After reading your post, I want to touch on a few things. First, you did not cause this rift between you and your mom. Any distance between you is due to the games that she has chosen to play. It is and never has been your fault.

Second, I think you should take your children to the festivities on the 4th of July! Take them and your husband and have a great time! If you don't want to talk to your mom, then don't. If she doesn't talk to you, don't sweat it. Go and have a fun time with your husband and children. Enjoy yourselves! Laugh and have fun! Celebrate your favorite holiday! I think your children should be allowed to make their own decision about whethre or not they talk to your mom. However, if she starts playing the mind games and toying with their emotions, then pull them close to you and don't allow her to do that to them. That is all within your control. You cannot control whether or not she plays the games, but you can control whether or not she does it to your children.

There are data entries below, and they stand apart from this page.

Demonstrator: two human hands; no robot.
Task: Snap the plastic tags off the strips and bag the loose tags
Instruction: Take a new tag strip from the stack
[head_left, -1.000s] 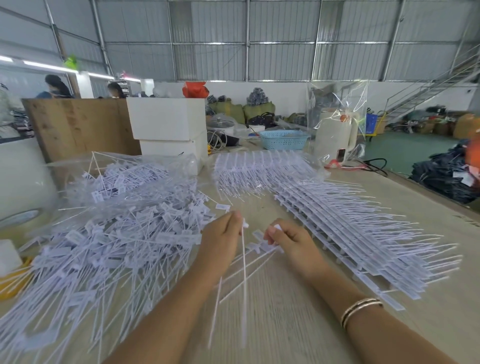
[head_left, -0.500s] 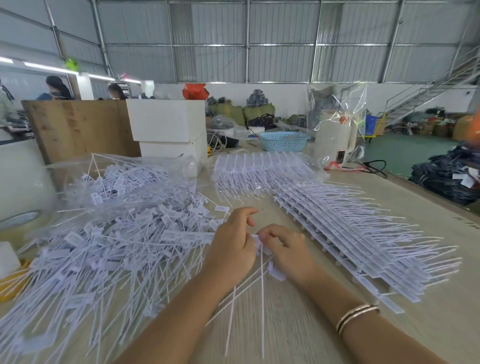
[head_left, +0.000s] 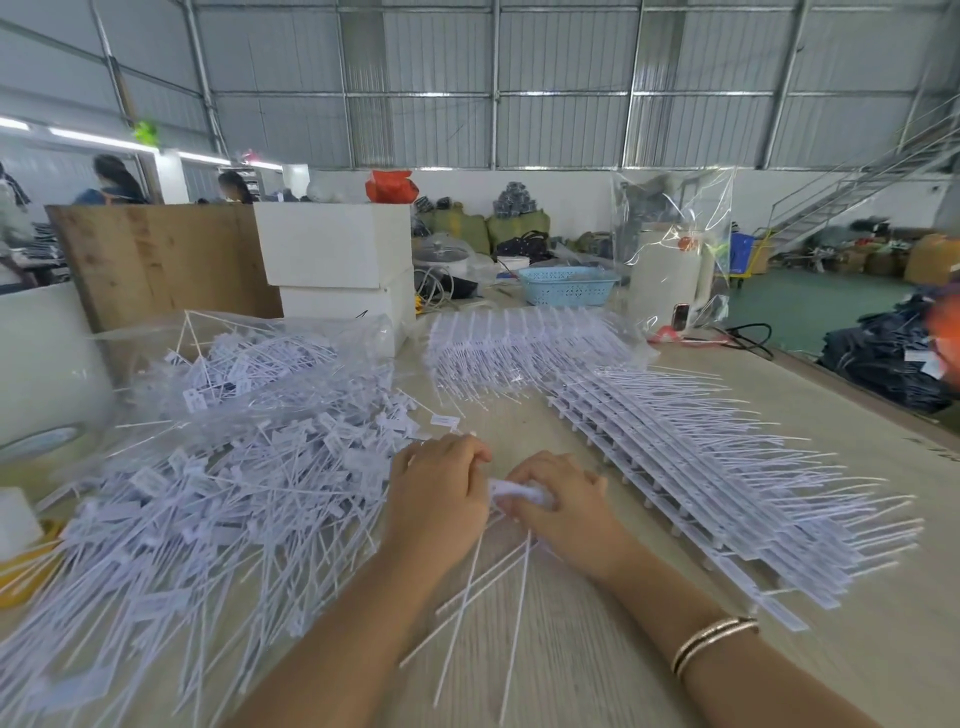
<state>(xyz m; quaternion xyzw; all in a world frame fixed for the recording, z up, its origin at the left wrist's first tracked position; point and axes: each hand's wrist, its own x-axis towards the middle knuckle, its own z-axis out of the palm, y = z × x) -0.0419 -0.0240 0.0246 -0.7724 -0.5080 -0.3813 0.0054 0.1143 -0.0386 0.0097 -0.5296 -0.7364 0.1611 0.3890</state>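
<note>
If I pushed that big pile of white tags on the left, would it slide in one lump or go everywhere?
Probably everywhere. The pile of loose tags lies criss-crossed with thin tails sticking out all ways, so pieces would likely scatter, though tangled ones may drag together. They look thin and light, so a small shove should move them. The tails seem bendy, like those hanging under the left hand and right hand.

White tags (head_left: 218, 499) and strips (head_left: 701, 467), pale blue perforated basket (head_left: 569, 286), orange bag (head_left: 390, 186), gold-and-black bracelet (head_left: 714, 642)
</note>
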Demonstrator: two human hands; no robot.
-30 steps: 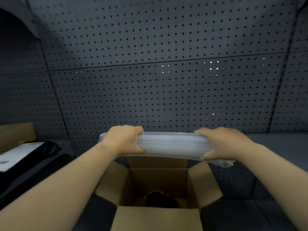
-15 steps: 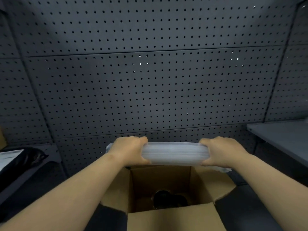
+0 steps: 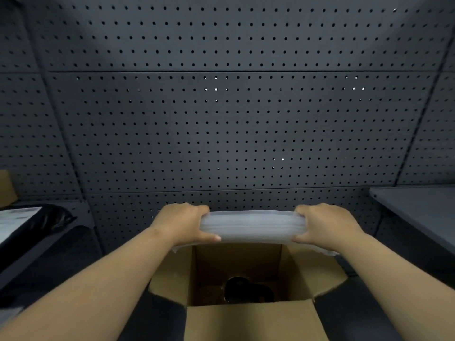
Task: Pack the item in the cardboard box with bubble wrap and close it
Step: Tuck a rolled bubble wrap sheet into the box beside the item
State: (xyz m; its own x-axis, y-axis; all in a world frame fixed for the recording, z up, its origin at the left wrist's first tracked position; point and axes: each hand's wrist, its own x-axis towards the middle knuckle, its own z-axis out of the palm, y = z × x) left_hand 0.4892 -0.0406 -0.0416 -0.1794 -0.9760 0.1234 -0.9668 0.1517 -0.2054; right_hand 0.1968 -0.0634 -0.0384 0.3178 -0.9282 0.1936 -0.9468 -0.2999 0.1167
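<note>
Here, pegboard (image 3: 234, 134) behind, bubble wrap (image 3: 251, 226) over cardboard box (image 3: 256, 321)

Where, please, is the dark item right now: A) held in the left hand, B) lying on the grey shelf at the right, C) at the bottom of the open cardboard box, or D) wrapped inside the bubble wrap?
C: the dark item sits deep inside the open cardboard box, while both hands hold the folded bubble wrap above it.

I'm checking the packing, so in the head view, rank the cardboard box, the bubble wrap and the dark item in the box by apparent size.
1. cardboard box, partly cut off by the frame
2. bubble wrap, held at both ends
3. dark item, partly hidden, so its full size is uncertain
</note>
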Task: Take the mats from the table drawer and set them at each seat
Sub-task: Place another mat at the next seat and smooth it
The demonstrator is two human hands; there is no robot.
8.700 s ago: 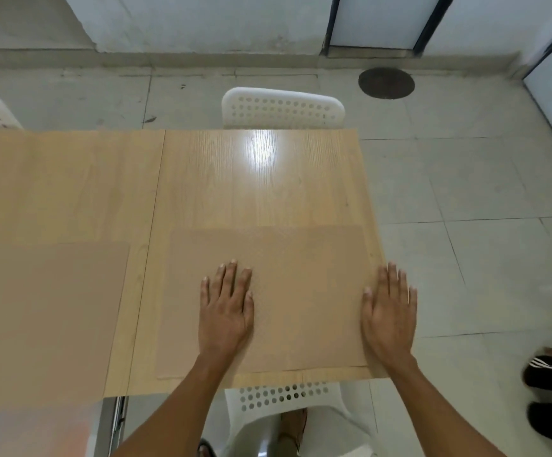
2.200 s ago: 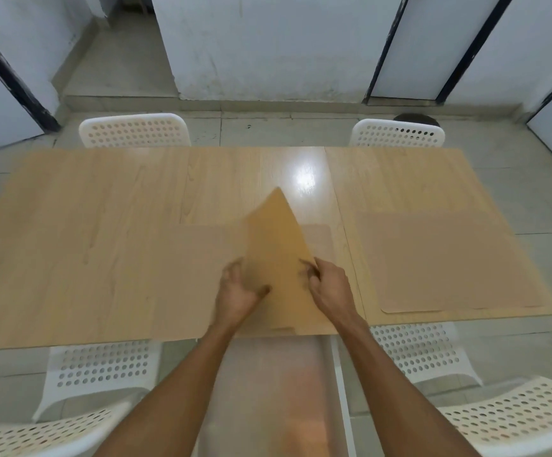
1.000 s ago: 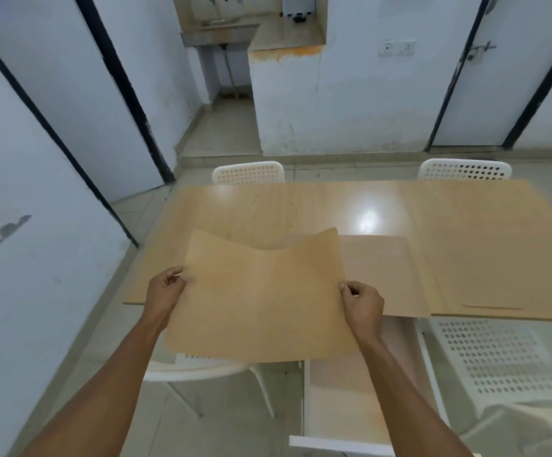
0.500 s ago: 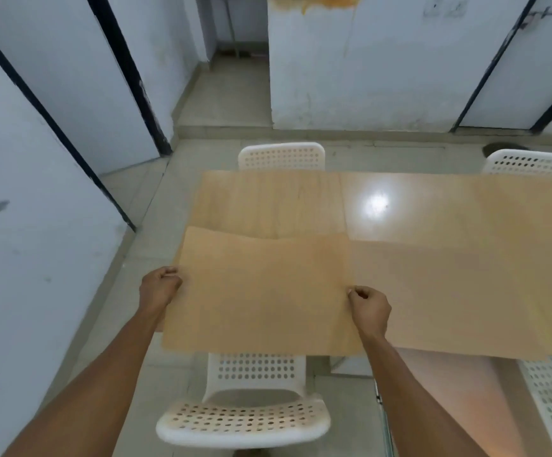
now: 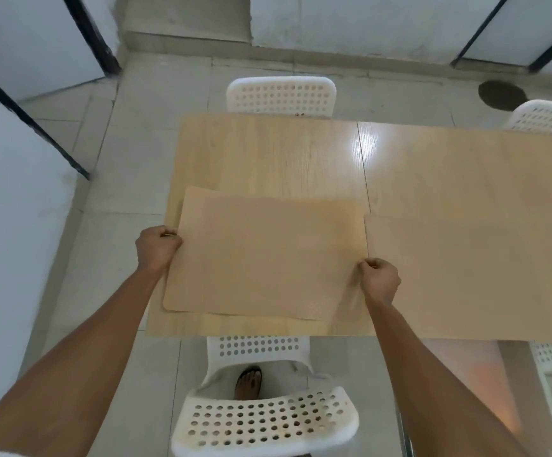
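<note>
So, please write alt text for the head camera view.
Both hands, left and right, hold a tan mat by its side edges over the wooden table, above a white chair. Another mat lies to the right.

A single head-worn wide-angle camera looked forward and steeply down from above the near edge of the table (image 5: 268, 153). It faced toward 12 o'clock, across the tabletop to the far chair (image 5: 281, 94) and the wall base beyond. It sat close: both forearms ran up from the bottom corners, at 7 and 5 o'clock, to the left hand (image 5: 157, 247) and right hand (image 5: 380, 278) at mid-frame. The near chair (image 5: 264, 420) lay directly below at 6 o'clock. Straight lines bowed toward the edges. No second view overlapped it.
</note>
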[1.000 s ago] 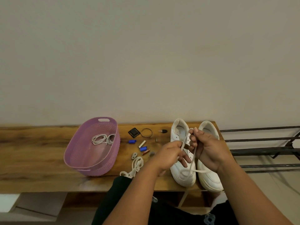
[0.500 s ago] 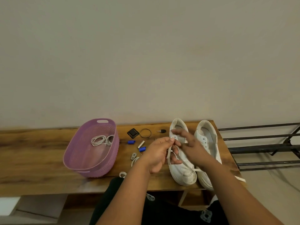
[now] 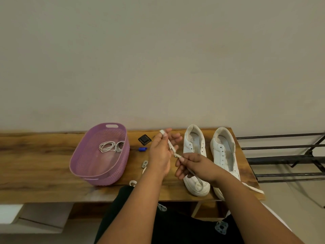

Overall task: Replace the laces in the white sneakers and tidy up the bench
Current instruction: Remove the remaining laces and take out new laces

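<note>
No writing, number or sign can be read anywhere. The insole of the left white sneaker [image 3: 194,152] carries a small grey printed mark near the heel, at about 12 o'clock inside the shoe opening, but it is too blurred to make out. The small black square object [image 3: 144,139] on the surface shows no legible label either.

Black metal rack [image 3: 284,159] right; small black square object, maybe case [image 3: 144,139].
</note>
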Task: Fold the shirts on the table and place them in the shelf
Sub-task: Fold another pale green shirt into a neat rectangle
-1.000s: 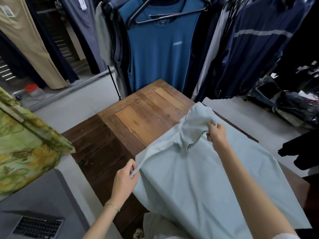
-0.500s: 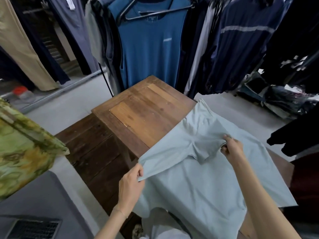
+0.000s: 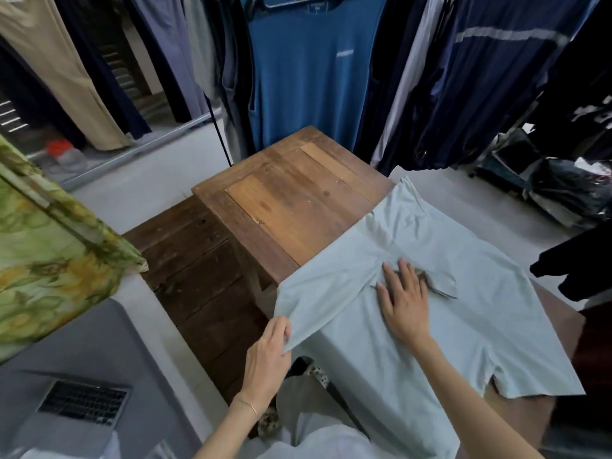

Third, I understand how you feel about your faith and walk with God. I don't believe that God is mad at you for what happened I used to think that way too. I used to think that he could not love me because it was all my fault. But, I've learned that is not the case. It was not our fault. It is not our fault. And God loves us too and I believe he knows what happened and doesn't blame us either. I believe he is there for us and holds us close to his heart because of everything we have had to endure.

Continue to stand strong. Follow your heart and do what you feel is in your best interest and that of your husband and children.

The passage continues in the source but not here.